Problem to work on:
Beginning with the top line of the listing below, give again every line up to and including the line with "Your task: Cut"; pictures do not belong in the copy.

Recorded data:
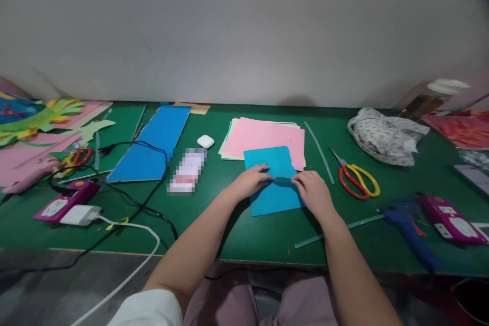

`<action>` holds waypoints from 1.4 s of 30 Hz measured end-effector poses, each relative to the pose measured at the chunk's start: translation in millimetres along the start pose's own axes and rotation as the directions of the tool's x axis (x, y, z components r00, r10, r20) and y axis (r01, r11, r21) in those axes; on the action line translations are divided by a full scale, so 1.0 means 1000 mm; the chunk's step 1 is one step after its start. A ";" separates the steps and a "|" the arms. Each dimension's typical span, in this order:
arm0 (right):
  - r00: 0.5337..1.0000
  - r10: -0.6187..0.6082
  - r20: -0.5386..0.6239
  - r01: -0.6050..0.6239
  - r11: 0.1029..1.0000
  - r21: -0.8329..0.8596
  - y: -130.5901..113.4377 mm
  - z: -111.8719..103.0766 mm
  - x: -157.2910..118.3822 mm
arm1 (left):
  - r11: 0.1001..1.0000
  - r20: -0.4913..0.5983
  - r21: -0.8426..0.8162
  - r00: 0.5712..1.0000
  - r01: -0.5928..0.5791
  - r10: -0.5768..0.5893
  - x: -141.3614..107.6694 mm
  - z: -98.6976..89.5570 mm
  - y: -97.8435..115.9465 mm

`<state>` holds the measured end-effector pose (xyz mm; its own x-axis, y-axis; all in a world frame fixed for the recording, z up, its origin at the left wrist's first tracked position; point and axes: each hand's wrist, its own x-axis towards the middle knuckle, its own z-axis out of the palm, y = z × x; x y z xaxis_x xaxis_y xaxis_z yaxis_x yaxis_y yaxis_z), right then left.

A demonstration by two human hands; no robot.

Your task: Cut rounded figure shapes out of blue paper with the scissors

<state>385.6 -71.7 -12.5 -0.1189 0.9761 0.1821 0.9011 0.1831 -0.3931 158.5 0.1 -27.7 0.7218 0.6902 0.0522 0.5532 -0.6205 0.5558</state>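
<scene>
A blue sheet of paper (273, 201) lies on the green table in front of me, its top overlapping a stack of coloured paper (260, 135) with pink uppermost. Above its middle, a short, narrow darker teal paper piece (283, 182) stretches between my hands; whether it is a fold of the sheet or separate, I cannot tell. My left hand (252, 182) pinches its left end, with the wrist over the sheet's left edge. At the right end, the fingertips of my right hand (311, 191) are closed on it. My fingers partly cover both ends.
Red-and-yellow scissors (357, 178) and a glue stick (321, 155) lie right, near a blue glue gun (410, 229). Left are a phone (188, 170), a white case (205, 141), a blue board (153, 147) and a black cable (153, 191). A pale partition (244, 41) stands behind.
</scene>
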 end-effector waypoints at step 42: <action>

Answer section:
`<action>` holds waypoints from 1.4 s of 30 Hz measured end-effector poses, each relative to the pose measured at the chunk's start: translation in millimetres along the start pose's own axes and rotation as the directions of the tool's x axis (x, y, z components r00, r10, r20) and y axis (r01, r11, r21) in those axes; on the action line translations are divided by a full scale, so 1.0 means 1000 mm; the chunk's step 1 is one step after its start. A ";" separates the steps and a "|" the arms. Each dimension's typical span, in this order:
arm0 (right):
  - r00: 0.5337..1.0000
  - r10: -0.6187..0.6082
  - r20: -0.5386..0.6239
  - r01: -0.6050..0.6239
  - r11: 0.1029..1.0000
  - r21: -0.8329..0.8596
  - y: -130.5901..113.4377 mm
  - z: -111.8719..103.0766 mm
  - x: -157.2910..118.3822 mm
arm1 (left):
  - r11: 0.1001..1.0000
  - r20: -0.4913..0.5983
  - r21: -0.8426..0.8162
  - r00: 0.5712..1.0000
  - r01: -0.5928..0.5791
  - r10: -0.5768..0.5893
  - x: -141.3614..107.6694 mm
  - z: -98.6976..89.5570 mm
  - y: -97.8435..115.9465 mm

`<state>` holds the measured end-effector pose (xyz mm; its own x-axis, y-axis; all in a world frame fixed for the recording, z up, its origin at the left wrist's first tracked position; point and axes: each hand's wrist, its own x-axis towards the middle knuckle, its own z-axis out of the palm, y = z × x; x y z xaxis_x xaxis_y xaxis_z yaxis_x yaxis_y yaxis_z), right then left.

A demonstration by two human hands; no robot.

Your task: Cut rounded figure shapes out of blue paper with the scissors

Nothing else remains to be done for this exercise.